*** Opening of Data block ***

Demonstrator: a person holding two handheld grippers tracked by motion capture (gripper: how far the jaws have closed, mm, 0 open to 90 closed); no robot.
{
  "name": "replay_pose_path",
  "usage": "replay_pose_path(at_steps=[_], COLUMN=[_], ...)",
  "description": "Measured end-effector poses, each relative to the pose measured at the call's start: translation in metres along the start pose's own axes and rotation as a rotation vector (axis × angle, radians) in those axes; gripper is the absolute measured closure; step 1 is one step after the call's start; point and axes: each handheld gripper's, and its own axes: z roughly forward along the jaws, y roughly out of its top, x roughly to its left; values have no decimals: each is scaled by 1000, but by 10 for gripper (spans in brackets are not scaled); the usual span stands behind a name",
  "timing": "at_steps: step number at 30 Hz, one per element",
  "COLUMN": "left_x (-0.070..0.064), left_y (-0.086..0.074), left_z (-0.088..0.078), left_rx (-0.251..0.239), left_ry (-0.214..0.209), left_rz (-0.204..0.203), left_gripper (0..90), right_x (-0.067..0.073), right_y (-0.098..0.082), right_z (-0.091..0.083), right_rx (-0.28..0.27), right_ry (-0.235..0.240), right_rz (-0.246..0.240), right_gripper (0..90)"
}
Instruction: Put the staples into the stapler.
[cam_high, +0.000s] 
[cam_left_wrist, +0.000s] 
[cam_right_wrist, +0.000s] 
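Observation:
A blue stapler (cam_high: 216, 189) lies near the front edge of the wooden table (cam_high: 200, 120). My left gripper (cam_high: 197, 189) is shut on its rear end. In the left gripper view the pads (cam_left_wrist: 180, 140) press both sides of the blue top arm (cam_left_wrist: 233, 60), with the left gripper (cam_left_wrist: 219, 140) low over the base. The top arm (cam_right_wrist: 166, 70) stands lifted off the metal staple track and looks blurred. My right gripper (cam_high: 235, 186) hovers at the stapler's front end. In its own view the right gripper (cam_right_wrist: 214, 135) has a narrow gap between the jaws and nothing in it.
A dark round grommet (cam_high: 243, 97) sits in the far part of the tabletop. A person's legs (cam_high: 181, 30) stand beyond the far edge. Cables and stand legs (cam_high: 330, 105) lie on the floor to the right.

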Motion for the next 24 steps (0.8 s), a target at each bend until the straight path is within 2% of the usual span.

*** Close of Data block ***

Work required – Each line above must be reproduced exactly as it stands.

Exercise solution –
Demonstrator: a person holding two handheld grippers tracked by motion capture (gripper: how far the jaws have closed, mm, 0 open to 90 closed); no robot.
{
  "name": "replay_pose_path",
  "usage": "replay_pose_path(at_steps=[_], COLUMN=[_], ...)",
  "description": "Measured end-effector poses, each relative to the pose measured at the call's start: translation in metres along the start pose's own axes and rotation as a rotation vector (axis × angle, radians) in those axes; gripper is the absolute measured closure; step 1 is one step after the call's start; point and axes: each handheld gripper's, and its own axes: z roughly forward along the jaws, y roughly out of its top, x roughly to its left; values have no decimals: each is scaled by 1000, but by 10 for gripper (spans in brackets are not scaled); the usual span stands behind a name",
  "timing": "at_steps: step number at 30 Hz, one per element",
  "COLUMN": "left_x (-0.070..0.064), left_y (-0.086..0.074), left_z (-0.088..0.078), left_rx (-0.251..0.239), left_ry (-0.214..0.209), left_rz (-0.204..0.203), left_gripper (0..90), right_x (-0.067..0.073), right_y (-0.098..0.082), right_z (-0.091..0.083), right_rx (-0.28..0.27), right_ry (-0.235..0.240), right_rz (-0.246..0.240), right_gripper (0..90)"
}
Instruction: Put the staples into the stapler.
[cam_high, +0.000s] 
[cam_left_wrist, +0.000s] 
[cam_right_wrist, +0.000s] 
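Observation:
A blue stapler (cam_high: 216, 189) lies near the front edge of the wooden table (cam_high: 200, 120). My left gripper (cam_high: 197, 189) is shut on its rear end. In the left gripper view the pads (cam_left_wrist: 180, 140) press both sides of the blue top arm (cam_left_wrist: 233, 60), with the left gripper (cam_left_wrist: 219, 140) low over the base. The top arm (cam_right_wrist: 166, 70) stands lifted off the metal staple track and looks blurred. My right gripper (cam_high: 235, 186) hovers at the stapler's front end. In its own view the right gripper (cam_right_wrist: 214, 135) has a narrow gap between the jaws and nothing in it.
A dark round grommet (cam_high: 243, 97) sits in the far part of the tabletop. A person's legs (cam_high: 181, 30) stand beyond the far edge. Cables and stand legs (cam_high: 330, 105) lie on the floor to the right.
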
Motion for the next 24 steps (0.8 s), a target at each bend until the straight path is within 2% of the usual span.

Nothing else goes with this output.